§ **Task details**
Word for word, reproduce the data that follows.

[Start of section]

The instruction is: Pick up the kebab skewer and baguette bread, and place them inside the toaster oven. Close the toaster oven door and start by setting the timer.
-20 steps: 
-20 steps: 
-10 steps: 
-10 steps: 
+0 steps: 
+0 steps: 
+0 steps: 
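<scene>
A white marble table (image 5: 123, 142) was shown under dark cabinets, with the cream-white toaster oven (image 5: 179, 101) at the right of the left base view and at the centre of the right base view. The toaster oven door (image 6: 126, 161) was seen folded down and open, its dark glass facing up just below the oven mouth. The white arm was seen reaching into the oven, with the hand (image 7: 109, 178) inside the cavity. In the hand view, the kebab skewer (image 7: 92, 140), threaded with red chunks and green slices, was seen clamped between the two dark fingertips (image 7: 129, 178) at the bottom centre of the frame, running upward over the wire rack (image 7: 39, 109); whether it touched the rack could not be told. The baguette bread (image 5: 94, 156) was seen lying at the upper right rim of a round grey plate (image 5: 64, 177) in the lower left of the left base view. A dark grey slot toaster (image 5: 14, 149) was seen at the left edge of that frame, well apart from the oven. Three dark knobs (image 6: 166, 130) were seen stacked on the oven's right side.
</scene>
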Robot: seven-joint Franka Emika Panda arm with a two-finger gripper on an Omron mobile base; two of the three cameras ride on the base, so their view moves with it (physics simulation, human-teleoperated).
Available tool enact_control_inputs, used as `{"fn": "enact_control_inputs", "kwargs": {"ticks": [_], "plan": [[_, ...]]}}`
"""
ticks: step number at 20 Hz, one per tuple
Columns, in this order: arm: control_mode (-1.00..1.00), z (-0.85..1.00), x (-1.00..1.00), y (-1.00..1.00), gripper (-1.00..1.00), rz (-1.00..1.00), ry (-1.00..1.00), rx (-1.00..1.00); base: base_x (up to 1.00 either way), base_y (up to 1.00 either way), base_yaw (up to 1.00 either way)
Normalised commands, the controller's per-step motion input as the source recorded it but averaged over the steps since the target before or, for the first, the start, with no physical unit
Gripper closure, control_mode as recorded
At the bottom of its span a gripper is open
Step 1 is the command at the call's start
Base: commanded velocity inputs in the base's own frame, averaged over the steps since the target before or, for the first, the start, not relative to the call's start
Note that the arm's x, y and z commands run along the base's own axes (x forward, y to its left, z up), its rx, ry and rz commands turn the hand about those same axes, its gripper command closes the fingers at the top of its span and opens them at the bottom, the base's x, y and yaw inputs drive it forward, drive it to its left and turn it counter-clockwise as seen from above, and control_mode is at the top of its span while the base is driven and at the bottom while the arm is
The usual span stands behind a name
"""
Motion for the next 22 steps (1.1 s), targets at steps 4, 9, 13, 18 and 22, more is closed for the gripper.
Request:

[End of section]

§ **Task solution**
The instruction is: Pick up the kebab skewer and baguette bread, and place them inside the toaster oven. Close the toaster oven door and start by setting the timer.
-20 steps: 
-20 steps: 
-10 steps: 
-10 steps: 
+0 steps: 
+0 steps: 
+0 steps: 
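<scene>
A white marble table (image 5: 123, 142) was shown under dark cabinets, with the cream-white toaster oven (image 5: 179, 101) at the right of the left base view and at the centre of the right base view. The toaster oven door (image 6: 126, 161) was seen folded down and open, its dark glass facing up just below the oven mouth. The white arm was seen reaching into the oven, with the hand (image 7: 109, 178) inside the cavity. In the hand view, the kebab skewer (image 7: 92, 140), threaded with red chunks and green slices, was seen clamped between the two dark fingertips (image 7: 129, 178) at the bottom centre of the frame, running upward over the wire rack (image 7: 39, 109); whether it touched the rack could not be told. The baguette bread (image 5: 94, 156) was seen lying at the upper right rim of a round grey plate (image 5: 64, 177) in the lower left of the left base view. A dark grey slot toaster (image 5: 14, 149) was seen at the left edge of that frame, well apart from the oven. Three dark knobs (image 6: 166, 130) were seen stacked on the oven's right side.
</scene>
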Robot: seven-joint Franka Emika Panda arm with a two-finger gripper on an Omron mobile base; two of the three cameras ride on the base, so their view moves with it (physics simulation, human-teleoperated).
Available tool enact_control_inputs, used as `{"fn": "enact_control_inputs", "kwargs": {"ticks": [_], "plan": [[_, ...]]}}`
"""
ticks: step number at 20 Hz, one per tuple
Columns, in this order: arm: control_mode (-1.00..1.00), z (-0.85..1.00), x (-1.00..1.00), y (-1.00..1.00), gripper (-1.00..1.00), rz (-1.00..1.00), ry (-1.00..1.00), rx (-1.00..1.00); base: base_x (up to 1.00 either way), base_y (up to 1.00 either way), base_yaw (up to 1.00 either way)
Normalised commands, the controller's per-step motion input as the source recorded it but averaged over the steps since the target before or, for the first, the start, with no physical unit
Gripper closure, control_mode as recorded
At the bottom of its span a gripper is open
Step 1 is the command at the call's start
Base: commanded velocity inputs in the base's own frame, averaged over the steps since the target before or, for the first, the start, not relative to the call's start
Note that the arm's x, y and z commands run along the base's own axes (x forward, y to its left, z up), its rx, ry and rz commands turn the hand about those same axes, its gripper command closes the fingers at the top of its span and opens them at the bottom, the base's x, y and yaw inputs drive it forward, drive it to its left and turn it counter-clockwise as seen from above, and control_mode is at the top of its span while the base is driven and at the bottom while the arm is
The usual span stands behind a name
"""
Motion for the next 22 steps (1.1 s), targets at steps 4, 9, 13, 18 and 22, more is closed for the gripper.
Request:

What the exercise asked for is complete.